Health and safety can feel like “one more thing” to add to the list. But under New Zealand’s Health and Safety at Work Act 2015 (HSWA), it’s not optional, and it’s not just for big corporations or high-risk industries.
The good news is: compliance doesn’t need to be complicated. If you understand what the HSWA expects and you put a few practical systems in place, you can protect your team, protect your customers, and protect your business from expensive problems down the track.
This guide is general information only (not legal advice). Because your obligations can vary depending on your industry, worksite and arrangements, you should get advice for your specific situation.
In this guide, we’ll break down what small businesses in New Zealand need to know about the Health and Safety at Work Act 2015, including your duties, what “reasonably practicable” means, and what compliance looks like in real life.
What Is The Health And Safety At Work Act 2015 And Who Does It Apply To?
The Health and Safety at Work Act 2015 is New Zealand’s main workplace health and safety law. It sets out who is responsible for health and safety at work, what they must do, and how WorkSafe and the courts can enforce the rules.
If you operate a business - even if it’s small, home-based, or you only have one worker - the HSWA is likely to apply to you.
Most Small Businesses Are A “PCBU”
Under the HSWA, the key duty-holder is a PCBU, which stands for Person Conducting a Business or Undertaking. In plain English, that usually means the business itself (and in some cases, the individual running it).
You’re likely a PCBU if you:
- run a company, sole trader business, or partnership
- employ staff (full-time, part-time, or casual)
- engage contractors
- run a shop, café, office, studio, workshop, or operate mobile/on-site services
Even if you don’t have employees, you may still have duties if you direct or influence work (for example, through contractors), have customers coming to your premises, or if your work could affect others.
HSWA vs Regulations: What’s The Difference?
You’ll often see the terms:
- Health and Safety at Work Act 2015 (the Act)
- Health and Safety at Work Regulations (the Regulations)
The Act sets out the overall framework and broad duties (like the duty to ensure health and safety “so far as is reasonably practicable”).
The Regulations sit underneath and give more detailed rules for certain risks and industries. For example, there are regulations covering general risk and workplace management, worker engagement and participation, and specific hazards in some sectors.
For many small businesses, practical compliance comes down to doing the basics well: identifying risks, controlling them, training people properly, and keeping the right records.
What Are Your Core Duties As A PCBU?
The HSWA is built around one big idea: as the business owner/operator, you must take reasonably practicable steps to keep people safe.

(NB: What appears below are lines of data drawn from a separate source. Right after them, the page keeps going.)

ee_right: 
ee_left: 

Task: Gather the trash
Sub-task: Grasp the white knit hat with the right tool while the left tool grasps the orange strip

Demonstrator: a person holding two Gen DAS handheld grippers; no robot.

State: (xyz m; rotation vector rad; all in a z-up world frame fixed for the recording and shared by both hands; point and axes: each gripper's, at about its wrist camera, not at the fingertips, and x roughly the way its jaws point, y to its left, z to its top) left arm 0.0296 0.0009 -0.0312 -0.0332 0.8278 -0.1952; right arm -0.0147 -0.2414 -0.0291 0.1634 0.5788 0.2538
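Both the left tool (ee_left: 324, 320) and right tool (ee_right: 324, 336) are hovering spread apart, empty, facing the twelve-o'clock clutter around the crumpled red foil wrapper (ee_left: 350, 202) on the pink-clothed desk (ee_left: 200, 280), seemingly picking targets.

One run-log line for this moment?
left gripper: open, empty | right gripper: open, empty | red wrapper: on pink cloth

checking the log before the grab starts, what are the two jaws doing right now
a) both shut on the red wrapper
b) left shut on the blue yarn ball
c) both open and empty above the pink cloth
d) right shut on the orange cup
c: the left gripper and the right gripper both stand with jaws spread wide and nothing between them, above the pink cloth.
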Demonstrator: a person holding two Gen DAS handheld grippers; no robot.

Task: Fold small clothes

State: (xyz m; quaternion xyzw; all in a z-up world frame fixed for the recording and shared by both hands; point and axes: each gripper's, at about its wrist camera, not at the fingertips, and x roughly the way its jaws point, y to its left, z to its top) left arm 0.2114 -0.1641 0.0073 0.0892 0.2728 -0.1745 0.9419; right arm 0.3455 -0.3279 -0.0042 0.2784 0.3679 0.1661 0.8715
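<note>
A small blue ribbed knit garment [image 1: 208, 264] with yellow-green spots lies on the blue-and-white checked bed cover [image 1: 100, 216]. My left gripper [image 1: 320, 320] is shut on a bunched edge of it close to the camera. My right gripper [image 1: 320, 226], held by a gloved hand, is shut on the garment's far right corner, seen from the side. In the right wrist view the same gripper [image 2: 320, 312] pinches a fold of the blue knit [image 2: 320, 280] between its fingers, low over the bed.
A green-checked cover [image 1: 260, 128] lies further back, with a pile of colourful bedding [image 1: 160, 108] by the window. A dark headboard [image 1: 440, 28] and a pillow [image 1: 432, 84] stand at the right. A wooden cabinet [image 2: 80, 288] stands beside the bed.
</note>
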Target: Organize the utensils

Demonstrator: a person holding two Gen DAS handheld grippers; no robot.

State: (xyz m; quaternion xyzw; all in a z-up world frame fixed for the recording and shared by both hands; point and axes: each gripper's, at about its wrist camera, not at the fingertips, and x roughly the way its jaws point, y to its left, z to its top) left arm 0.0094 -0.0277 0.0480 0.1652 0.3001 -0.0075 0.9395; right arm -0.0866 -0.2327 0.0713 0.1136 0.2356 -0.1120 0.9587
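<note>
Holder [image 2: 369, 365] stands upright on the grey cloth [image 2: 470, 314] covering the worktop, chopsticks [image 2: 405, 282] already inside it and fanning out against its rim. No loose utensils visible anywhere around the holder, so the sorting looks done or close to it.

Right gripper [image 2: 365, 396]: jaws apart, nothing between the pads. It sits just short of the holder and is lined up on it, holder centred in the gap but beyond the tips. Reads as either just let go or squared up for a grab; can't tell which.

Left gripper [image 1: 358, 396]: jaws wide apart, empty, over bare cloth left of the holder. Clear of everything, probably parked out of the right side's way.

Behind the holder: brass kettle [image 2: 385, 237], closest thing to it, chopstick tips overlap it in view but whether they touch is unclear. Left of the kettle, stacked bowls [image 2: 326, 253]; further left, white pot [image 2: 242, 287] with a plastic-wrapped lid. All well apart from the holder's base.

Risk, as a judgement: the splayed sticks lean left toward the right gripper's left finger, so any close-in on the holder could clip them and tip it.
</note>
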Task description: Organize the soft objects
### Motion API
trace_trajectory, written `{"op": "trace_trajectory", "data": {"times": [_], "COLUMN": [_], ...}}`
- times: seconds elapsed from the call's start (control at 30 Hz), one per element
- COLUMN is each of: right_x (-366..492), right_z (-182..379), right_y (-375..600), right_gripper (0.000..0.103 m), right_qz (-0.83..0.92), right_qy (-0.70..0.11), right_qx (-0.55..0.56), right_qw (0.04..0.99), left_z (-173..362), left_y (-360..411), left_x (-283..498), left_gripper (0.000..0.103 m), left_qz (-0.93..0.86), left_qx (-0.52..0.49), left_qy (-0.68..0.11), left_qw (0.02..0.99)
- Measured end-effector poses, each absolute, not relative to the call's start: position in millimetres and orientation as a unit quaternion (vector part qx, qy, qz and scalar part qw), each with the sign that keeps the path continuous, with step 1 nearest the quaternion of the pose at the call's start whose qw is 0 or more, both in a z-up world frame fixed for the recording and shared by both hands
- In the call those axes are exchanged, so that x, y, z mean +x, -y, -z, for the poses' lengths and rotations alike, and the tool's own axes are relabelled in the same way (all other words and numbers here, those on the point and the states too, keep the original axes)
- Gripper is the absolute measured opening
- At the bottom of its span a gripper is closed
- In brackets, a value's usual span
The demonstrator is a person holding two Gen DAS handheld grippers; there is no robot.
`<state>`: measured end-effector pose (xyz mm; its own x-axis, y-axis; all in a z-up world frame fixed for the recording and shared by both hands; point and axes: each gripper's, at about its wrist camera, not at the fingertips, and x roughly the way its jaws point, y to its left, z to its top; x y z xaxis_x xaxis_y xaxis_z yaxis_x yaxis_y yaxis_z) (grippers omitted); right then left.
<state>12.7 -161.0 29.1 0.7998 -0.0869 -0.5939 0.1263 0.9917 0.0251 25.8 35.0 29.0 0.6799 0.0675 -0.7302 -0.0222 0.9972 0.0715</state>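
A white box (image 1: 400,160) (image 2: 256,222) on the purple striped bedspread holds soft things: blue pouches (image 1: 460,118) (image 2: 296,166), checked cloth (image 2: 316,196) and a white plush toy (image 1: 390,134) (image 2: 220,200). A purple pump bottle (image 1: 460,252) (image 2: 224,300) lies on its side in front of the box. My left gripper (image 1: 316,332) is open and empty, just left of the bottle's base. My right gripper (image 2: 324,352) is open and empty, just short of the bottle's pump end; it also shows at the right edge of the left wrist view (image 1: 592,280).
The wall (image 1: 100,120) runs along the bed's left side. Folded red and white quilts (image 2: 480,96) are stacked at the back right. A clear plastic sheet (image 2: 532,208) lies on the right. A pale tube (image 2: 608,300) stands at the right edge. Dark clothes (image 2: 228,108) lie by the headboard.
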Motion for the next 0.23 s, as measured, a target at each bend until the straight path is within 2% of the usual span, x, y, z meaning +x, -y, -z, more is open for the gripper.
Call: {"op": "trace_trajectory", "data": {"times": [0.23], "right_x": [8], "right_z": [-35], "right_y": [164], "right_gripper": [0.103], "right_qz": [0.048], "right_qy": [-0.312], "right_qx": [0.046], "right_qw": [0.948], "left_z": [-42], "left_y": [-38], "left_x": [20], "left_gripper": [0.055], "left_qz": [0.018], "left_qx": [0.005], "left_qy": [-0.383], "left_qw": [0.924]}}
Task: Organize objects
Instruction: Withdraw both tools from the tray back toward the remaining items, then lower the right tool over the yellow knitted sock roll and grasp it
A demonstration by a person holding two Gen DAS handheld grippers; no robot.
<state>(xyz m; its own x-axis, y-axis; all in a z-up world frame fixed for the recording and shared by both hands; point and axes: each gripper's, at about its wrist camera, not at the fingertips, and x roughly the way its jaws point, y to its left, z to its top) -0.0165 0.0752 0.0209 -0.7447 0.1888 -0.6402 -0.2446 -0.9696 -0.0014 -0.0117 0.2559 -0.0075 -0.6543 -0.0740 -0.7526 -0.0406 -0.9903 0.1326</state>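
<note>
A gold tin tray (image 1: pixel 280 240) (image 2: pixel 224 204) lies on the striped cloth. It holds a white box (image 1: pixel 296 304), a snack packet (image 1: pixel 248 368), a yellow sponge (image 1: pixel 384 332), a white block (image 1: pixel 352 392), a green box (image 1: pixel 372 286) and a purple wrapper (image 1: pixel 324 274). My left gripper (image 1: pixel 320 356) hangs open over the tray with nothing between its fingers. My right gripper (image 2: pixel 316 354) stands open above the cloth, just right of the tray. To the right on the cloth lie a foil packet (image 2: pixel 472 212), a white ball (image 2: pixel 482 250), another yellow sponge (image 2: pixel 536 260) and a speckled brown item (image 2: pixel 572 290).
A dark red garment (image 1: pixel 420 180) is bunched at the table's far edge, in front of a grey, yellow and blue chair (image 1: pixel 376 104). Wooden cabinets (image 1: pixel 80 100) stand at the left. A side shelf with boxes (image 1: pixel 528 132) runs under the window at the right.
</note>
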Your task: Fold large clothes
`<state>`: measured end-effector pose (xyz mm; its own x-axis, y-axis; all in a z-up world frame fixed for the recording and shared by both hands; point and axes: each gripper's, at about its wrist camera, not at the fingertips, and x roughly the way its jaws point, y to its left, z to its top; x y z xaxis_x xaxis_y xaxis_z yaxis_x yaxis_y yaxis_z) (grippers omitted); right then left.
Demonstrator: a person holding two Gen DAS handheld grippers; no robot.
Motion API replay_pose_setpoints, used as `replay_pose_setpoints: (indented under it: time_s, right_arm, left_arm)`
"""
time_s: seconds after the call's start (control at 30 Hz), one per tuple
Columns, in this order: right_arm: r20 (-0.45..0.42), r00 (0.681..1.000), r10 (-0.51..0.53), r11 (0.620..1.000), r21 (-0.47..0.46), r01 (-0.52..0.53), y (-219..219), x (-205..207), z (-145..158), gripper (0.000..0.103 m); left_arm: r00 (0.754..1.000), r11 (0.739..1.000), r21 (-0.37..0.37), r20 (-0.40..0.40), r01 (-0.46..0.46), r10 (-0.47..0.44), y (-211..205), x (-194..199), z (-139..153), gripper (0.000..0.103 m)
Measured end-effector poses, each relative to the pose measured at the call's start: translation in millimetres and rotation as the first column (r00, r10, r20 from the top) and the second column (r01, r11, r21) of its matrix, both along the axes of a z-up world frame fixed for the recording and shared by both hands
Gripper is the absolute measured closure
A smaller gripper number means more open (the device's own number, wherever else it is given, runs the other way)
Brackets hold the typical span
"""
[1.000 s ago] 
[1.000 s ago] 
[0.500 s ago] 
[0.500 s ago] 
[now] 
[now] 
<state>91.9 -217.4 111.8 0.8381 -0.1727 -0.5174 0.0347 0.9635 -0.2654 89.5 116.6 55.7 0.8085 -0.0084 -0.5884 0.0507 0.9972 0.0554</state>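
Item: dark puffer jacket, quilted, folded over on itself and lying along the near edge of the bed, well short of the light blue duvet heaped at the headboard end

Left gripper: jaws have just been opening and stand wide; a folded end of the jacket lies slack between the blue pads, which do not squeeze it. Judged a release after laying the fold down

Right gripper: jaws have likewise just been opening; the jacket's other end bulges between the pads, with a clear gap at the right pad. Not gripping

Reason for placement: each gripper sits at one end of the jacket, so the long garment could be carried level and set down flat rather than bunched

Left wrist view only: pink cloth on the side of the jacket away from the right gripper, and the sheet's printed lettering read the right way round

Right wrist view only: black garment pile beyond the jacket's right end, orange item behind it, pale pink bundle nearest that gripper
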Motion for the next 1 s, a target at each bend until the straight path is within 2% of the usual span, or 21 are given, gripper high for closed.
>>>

Your duties under the HSWA can cover:
- your workers (including employees and, in many cases, contractors)
- customers and visitors (for example, people who enter your premises)
- anyone else who could be put at risk by your work (for example, neighbouring businesses or the public)
Duty To Ensure Health And Safety “So Far As Is Reasonably Practicable”
This phrase is everywhere in the HSWA. It doesn’t mean you must eliminate all risk (that’s often impossible), but it does mean you need to take sensible, proactive steps that are proportionate to the risk.
When deciding what’s “reasonably practicable”, factors can include:
- how likely the hazard is to cause harm
- how serious the harm could be
- what you know (or should know) about the risk and ways to control it
- what control measures are available and suitable
- cost - but cost alone usually won’t justify doing nothing if the risk is serious
For a small business, this usually means having simple, workable systems - not a 200-page manual no one reads.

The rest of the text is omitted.